There are two instructions used to manipulate individual
characters. The instruction IC will retrieve a single
character into a register.
The instruction STC will deposit a single character in the
register and put it in memory.
Thus the sequence
IC 7,CX+2
STC 7,CY+4
will copy the C in the second position of CX to the fourth
position of CY. CY will now be the string, 'ABCC ' The
first of the blanks will be replaced by a 'C'
Note that a register contains 32 bits. A character only has
8 bits. We say that a character is one byte and a register
has four bytes. When, we do the IC instruction, we replace
only the rightmost byte of the register. The first three
bytes are unaffected. When, we do a STC, the last byte is
put into the designated memory location. Normally, this
won't matter since if a character went into the register
with the IC, it will go out correctly with the STC
instruction.
However, it does matter after I tell you a fact. Each
character is associated with a binary number. We usually
write this binary number in hex. Since each character is
eight bits, it can be expressed as a two-digit hex number.
Every letter has a unique number associated with it.
For the capital letters, we have the codes:
Letter Hex Letter Hex Letter Hex
A C1 J D1 S E2
B C2 K D2 T E3
C C3 L D3 U E4
D C4 M D4 V E5
E C5 N D5 W E6
F C6 O D6 X E7
G C7 P D7 Y E8
H C8 Q D8 Z E9
I C9 R D9
The digits for the numbers also correspond to hex numbers,
specifically
Character Hex
0 F0
1 F1
2 F2
3 F3
4 F4
5 F5
6 F6
7 F7
8 F8
9 F9
In PASCAL, you have no doubt encountered the concept of
applying the 'ord' function to a character and getting back
a unique number. The number you get from taking the ord of
a variable of type char is the number listed above. Of
course, in PASCAL, you would get the decimal equivalent of
the hexadecimal sequence above.
If you were to look at a character sequence in memory witht
he debugger (covered in section 3), you would see the hex
numbers here.
For example, assume your program had the declaration,
CX DC C'AB19C'
and CX appeared at memory location 20040. Then, assume that
we issued the debugger command:
DISPLAY 20040
Your result would be
C1C2F1F9
You could see the "C3" for the 'C' by display 20044.
If it is desired,to perform the operation ord(CZ) where CZ
contained a character, we could write:
SR regA,regA
IC regA,CZ
The first instruction would clear out all four bytes of
regA. The IC would load the hexadecimal value of the
character CZ into regA. We could now use this value as we
would any other integer.
Note that every character that could be printed or typed has
a corresponding hexadecimal number. Thus, there would be
unique numbers for the period ("."), the semicolon (";"),
the right bracket ("]"), etc.
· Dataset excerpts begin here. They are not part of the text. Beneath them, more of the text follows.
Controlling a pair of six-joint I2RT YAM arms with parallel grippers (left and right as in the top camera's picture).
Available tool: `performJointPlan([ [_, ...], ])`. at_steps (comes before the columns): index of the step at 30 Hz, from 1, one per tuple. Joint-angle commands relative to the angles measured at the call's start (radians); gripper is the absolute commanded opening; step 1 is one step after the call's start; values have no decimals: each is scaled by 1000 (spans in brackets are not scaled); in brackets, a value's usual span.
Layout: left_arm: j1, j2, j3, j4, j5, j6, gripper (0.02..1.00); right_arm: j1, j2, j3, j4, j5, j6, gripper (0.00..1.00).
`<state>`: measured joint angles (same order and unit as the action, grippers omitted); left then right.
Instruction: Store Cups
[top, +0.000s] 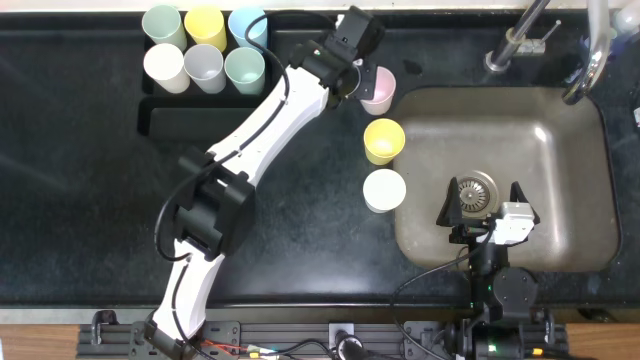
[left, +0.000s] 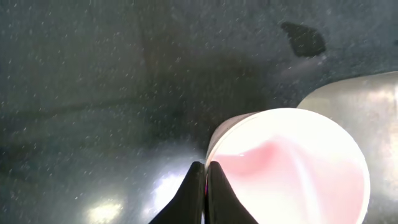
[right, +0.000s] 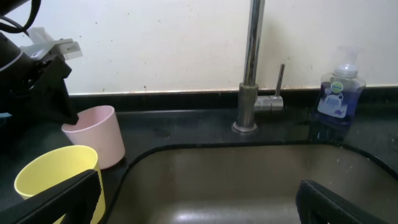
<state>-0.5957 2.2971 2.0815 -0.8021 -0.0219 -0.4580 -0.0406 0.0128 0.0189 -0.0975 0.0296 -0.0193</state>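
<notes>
Pink cup (top: 378, 90) stands on the counter just beside the sink's (top: 560, 140) back-left corner, with the left gripper (left: 203, 177) pinched shut on its rim wall. So thin a bite (one wall only) could let it swing or slip on lifting, tumbling into the sink or knocking the yellow cup (top: 384, 140) beside it. The right gripper (top: 483, 205) hangs spread apart inside the sink.
</notes>
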Motion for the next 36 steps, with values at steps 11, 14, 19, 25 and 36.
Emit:
performJointPlan([
  [11,43,-74,239,-259,-13,-50,34,-3,-9,-10,8,-6,-3,998],
  [14,101,-188,239,-446,-26,-211,34,-3,-9,-10,8,-7,-3,998],
  [19,178,-382,219,-728,-188,-395,36,-3,-9,-10,8,-6,-3,998],
  [25,307,-673,24,-867,-320,-519,36,-3,-9,-10,8,-7,-3,998],
  [36,749,-1036,-736,-215,38,-344,38,-3,-9,-10,8,-7,-3,996],
])
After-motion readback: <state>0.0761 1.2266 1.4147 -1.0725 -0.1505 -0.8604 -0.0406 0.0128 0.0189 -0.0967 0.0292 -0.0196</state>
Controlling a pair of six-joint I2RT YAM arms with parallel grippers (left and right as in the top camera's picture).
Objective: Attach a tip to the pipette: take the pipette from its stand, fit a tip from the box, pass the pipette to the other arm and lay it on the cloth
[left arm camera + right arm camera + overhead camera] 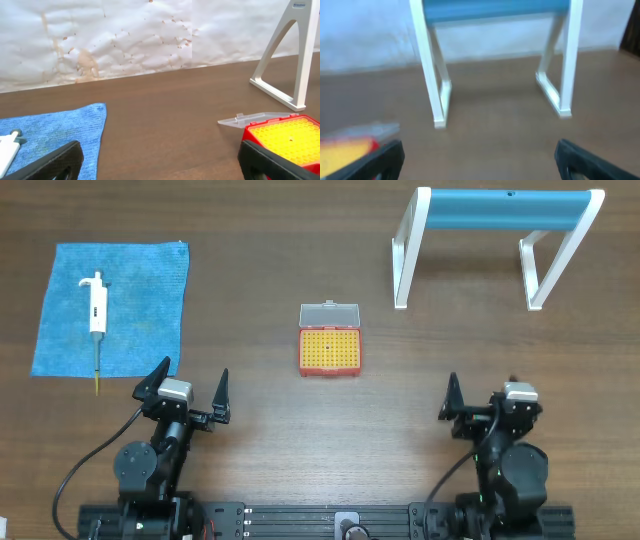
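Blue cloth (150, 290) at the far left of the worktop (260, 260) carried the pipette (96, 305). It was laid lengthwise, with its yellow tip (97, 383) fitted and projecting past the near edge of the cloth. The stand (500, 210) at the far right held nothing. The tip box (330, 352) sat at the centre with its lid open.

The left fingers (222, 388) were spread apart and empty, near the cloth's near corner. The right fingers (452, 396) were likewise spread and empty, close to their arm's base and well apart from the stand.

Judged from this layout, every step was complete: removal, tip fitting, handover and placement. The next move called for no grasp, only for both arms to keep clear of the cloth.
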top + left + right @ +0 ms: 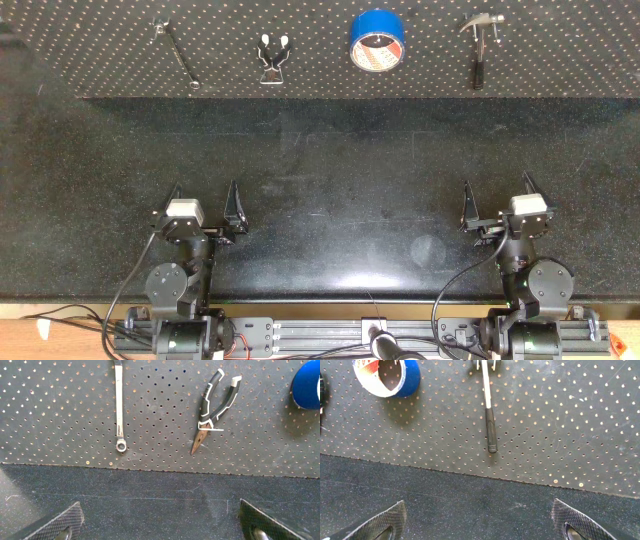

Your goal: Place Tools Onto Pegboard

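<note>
Four tools hang on the black pegboard point(90, 50) at the back: a silver wrench point(178, 52) point(119, 407), black-and-white pliers point(272, 58) point(213, 407), a blue tape roll point(377, 42) point(387, 377) point(306, 387), and a hammer point(481, 45) whose black handle point(491, 425) hangs downward. My left gripper point(205, 212) point(160, 522) rests open over the dark mat near its base, holding nothing. My right gripper point(497, 208) point(480, 522) is open too, empty, near its own base.
A dark mat point(330, 190) covers the table between the arms and the pegboard. Cables and a mounting rail point(370, 335) run along the front edge behind the arm bases.
</note>
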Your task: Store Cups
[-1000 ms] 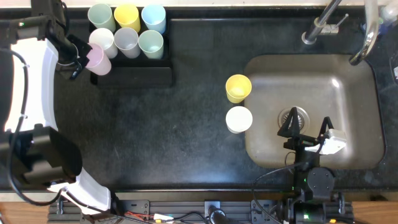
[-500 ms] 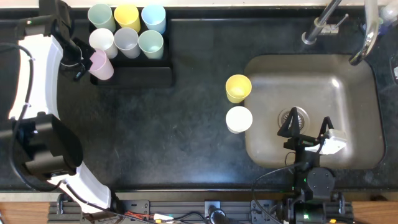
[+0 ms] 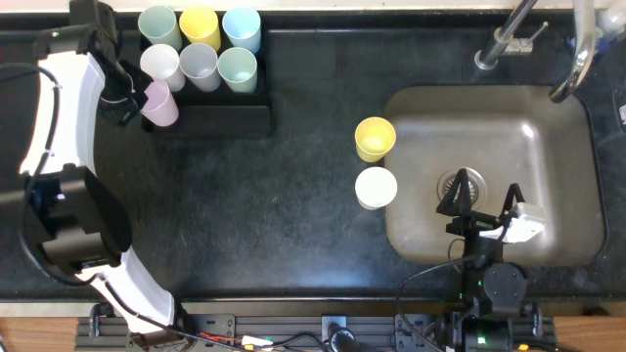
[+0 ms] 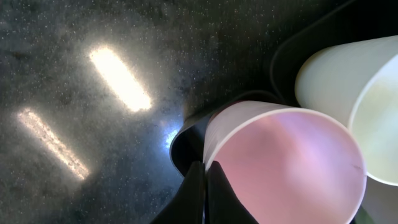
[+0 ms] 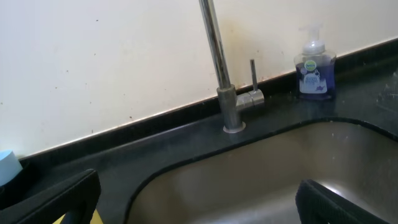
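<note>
Rack (image 3: 223, 120) holds five cups (image 3: 200, 65); left gripper (image 4: 206, 185) pinches pink cup (image 3: 159, 104).

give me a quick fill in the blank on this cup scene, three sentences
1. The cup in the left gripper is ___.
2. Beside the yellow cup on the counter stands a ___ one.
3. The right gripper hangs open over the ___.
Missing words: pink; white; sink.
</note>
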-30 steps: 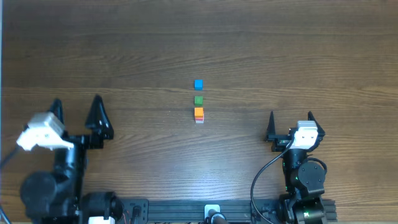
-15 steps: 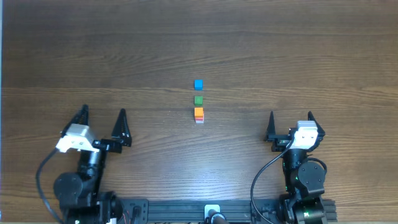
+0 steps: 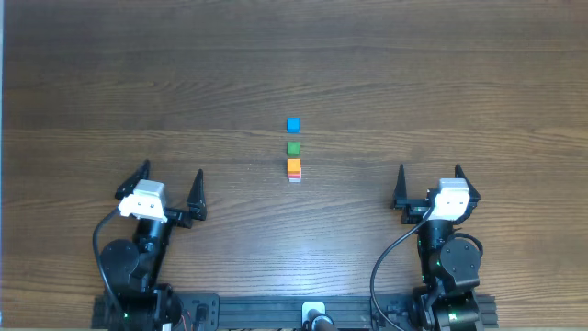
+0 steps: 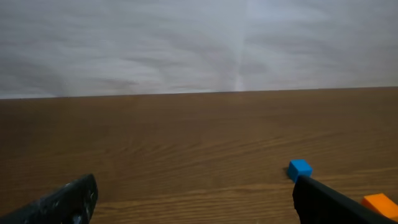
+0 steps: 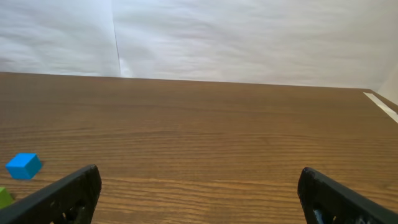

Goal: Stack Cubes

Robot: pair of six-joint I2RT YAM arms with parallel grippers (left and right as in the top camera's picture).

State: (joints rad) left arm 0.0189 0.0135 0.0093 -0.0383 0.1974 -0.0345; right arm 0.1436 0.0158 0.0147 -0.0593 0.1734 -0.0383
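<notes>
**Two idle arms, three small cubes lined up at table centre**

Top view: a brown wooden table. Just above the middle of the frame, three small cubes stand in a short vertical column, close together but apart: a blue cube uppermost, a green cube below it, and an orange cube lowest. A pale sliver shows under the orange one, possibly another cube it already sits on; it is too small to tell. The left gripper sits at lower left and the right gripper at lower right. Both have their fingers spread wide and hold nothing, and both are well apart from the cubes.

Left wrist view: between the wide-set dark fingers lies bare table. The blue and orange cubes stand beside one finger, and a white wall rises behind.

Right wrist view: the fingers are equally wide, with the blue cube and an edge of the green one nearby.

The cubes look rigid, light and smooth-faced, so they should take a square pinch on two opposite sides. The neighbours crowd each cube along the column, so closing across the line seems safer. A careless nudge could topple the orange one.
</notes>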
You can find a complete table
of these values in many of the optional books and materials.
Since a byte can contain 256 distinct numbers (0-255), it
turns out that many of the possible numbers don't correspond
to non-printing characters. Some of these non-printing
characters are control-characters that perform such tasks as
skipping to the top of page or carriage return.
There are two systems for assigning numbers to the various
characters that can be printed or typed. The one used on
IBM mainframes is EBCDIC. The above information and tables
apply to the EBCDIC coding sequence. All other machines use
ASCII which stands for American Standard Code for
Information Interchange. A list of these codes can be found
in Appendix B of Silver and Appendix G of POP.
It is now time to look at our sample program. Two strings
are defined, which are given the names A and B. On line 14,
we see the definition for A, CL6'ABC' Note that A starts at
1C in memory. We find in the first three positions, C1, C2,
and C3. Following this are three blanks. Blanks have a
code in the EBCDIC system, hexadecimal 40. Thus, we see
that there are three 540's at locations 1F, 20, and 21. B
contains the characters, D,E, and F. Note the codes for
them, C4, C5 and C6 on line 15.
Our program will simply copy the characters one by one from
B to the end of A. That is, we will copy the first
character of B to be put in the fourth position of A; the
second character of B will go in the fifth position of A;
and the third character of B will go into the sixth position
of A.
Lines 6 and 7 move the first character of B. Note that the
fourth position of A corresponds to A+3 since the template
is "A+i-1" Lines 8 and 9 move the second character of B to
the fifth position of A and lastly lines 10 and 11 move the
last character of B to the sixth position of A. Thus, DEF
will overwrite the three blanks that were put in A after
'ABC'
One thing I should mention is that we cannot refer to the
Ith character where I is not a constant. In otherwords if
we had a memory locatin called POS, which contained an
integer,
we could not write A+POS-1 to get to the appropriate
position of A. If we want to do such things, we will have
to use the techniques of arrays. In fact, most meaningful
applications of character strings will have to await the
learning of array techniques.